La Sindicatura subraya que la capacidad de propagación de este tipo de plagas obliga a intervenir sobre el conjunto de la finca, especialmente cuando existen indicios de que el origen puede encontrarse en una vivienda concreta a la que no se puede acceder. En estos casos, considera imprescindible que la Administración impulse inspecciones y actuaciones integrales para garantizar la salubridad de todo el edificio.

Fugas de agua: incidencias estructurales con impacto en varias viviendas

En cuanto a la fuga de agua detectada, esta provocó afectaciones relevantes en varias viviendas y requirió múltiples intervenciones técnicas antes de poder ser resuelta.

A pesar de las actuaciones desplegadas —incluidas inspecciones y trabajos especializados—, las dificultades para acceder a la vivienda de origen retrasaron la solución del problema.
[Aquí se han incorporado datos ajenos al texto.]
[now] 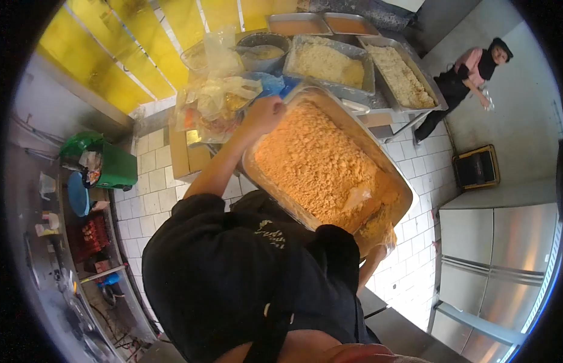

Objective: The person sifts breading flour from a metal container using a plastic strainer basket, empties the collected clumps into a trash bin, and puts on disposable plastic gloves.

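Observation:
A large clear plastic tub (404, 179) full of orange crumbly breading (312, 157) is in front of me. At its far left edge, my left hand (268, 115) is closed around the rim, and no glove shows on it. My right hand (383, 237) is at the near right corner of the tub, inside a clear plastic covering smeared with orange crumbs. Its fingers are hidden by the plastic and the crumbs. A pale clump (357, 197) rests on the breading close to that hand.
Behind the tub are a metal tray of pale crumbs (330, 63), another filled tray (401, 75), a bowl (261, 53) and plastic bags (224, 97). A green bin (119, 163) stands left. Another person (472, 69) stands at the right, beyond a steel fridge (469, 236).

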Motion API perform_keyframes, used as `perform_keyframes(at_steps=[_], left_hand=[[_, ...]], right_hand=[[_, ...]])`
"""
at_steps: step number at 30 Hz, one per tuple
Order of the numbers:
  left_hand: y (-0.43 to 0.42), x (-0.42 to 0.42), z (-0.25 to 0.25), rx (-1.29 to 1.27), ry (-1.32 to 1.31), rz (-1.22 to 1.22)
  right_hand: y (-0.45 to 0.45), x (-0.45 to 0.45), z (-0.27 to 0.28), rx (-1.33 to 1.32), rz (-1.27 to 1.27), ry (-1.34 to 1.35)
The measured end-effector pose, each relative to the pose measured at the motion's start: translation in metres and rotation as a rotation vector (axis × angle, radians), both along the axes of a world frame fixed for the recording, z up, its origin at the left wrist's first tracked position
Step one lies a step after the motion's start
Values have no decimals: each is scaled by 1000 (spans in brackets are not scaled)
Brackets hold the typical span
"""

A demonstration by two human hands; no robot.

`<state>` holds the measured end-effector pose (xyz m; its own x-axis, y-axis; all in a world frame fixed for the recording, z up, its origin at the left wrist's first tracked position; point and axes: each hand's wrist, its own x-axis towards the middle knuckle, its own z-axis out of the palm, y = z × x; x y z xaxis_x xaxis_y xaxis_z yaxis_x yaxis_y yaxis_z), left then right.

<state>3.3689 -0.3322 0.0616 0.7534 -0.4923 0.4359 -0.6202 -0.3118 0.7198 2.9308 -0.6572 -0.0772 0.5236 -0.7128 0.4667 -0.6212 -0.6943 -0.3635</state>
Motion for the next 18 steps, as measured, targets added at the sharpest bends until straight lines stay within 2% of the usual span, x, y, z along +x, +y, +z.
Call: perform_keyframes(at_steps=[4,5,9,11,12,13,16,17,18], left_hand=[[28,2,13,40,0,166],[34,3,33,55,9,168],[51,-23,35,4,101,301],[56,-34,29,-3,155,348],[79,-40,2,-13,153,366],[53,-39,14,-10,151,378],[54,-32,-6,49,84,374],[54,-31,-18,-40,43,367],[55,-31,-29,-133,4,353]], right_hand=[[-41,20,20,-60,94,30],[-52,25,35,-64,113,42],[-95,48,55,-186,231,49],[-108,60,56,-252,287,49],[-101,62,43,-293,303,53],[-125,66,52,-323,317,57],[-138,70,45,-492,361,62],[-142,73,42,-557,376,83],[-137,72,42,-337,374,60]])
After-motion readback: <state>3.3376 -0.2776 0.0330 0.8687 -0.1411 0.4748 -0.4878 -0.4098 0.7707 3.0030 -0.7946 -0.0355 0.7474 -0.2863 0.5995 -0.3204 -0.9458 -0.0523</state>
Ante la gravedad de las filtraciones, el IMHAB adoptó medidas para reducir el impacto sobre el vecindario, entre las que destaca el realojamiento temporal de una persona afectada en un establecimiento hotelero, con los gastos asumidos por el organismo.

Según la Sindicatura de Greuges de Barcelona, este es un caso que pone de manifiesto la necesidad de disponer de mecanismos eficaces para garantizar el acceso a las viviendas cuando existen incidencias que afectan al conjunto de la comunidad.

Convivencia y comunicación: clave para garantizar el derecho al uso pacífico de la vivienda

Más allá de las incidencias materiales, la Sindicatura quiere incidir especialmente en los problemas de convivencia descritos por el vecindario, con episodios reiterados de ruidos, gritos y conductas que perturban la vida comunitaria.

En este sentido, la Sindicatura considera que las actuaciones no han sido suficientes para abordar de manera global esta problemática y recuerda que la propiedad tiene un papel activo en la garantía del derecho del conjunto de residentes a un uso pacífico de sus viviendas.

Paralelamente, identifica carencias en la información facilitada al vecindario, que no ha sido suficientemente clara ni continuada, lo que ha contribuido a generar una percepción de falta de seguimiento. Por ello, recomienda reforzar los mecanismos de comunicación con información estructurada, actualizada y periódica sobre las actuaciones en curso y la evolución de la situación.

La Sindicatura recuerda que la gestión de las viviendas públicas exige una mirada integral que combine el mantenimiento de los inmuebles con la promoción de la convivencia y la cohesión social. Por ello, la institución sigue insistiendo en la necesidad de impulsar instrumentos como un código de buena administración y buena vecindad, que contribuyan a reforzar la corresponsabilidad, la comunicación y la confianza entre la Administración y el vecindario, especialmente en aquellos entornos que afrontan problemáticas complejas o persistentes.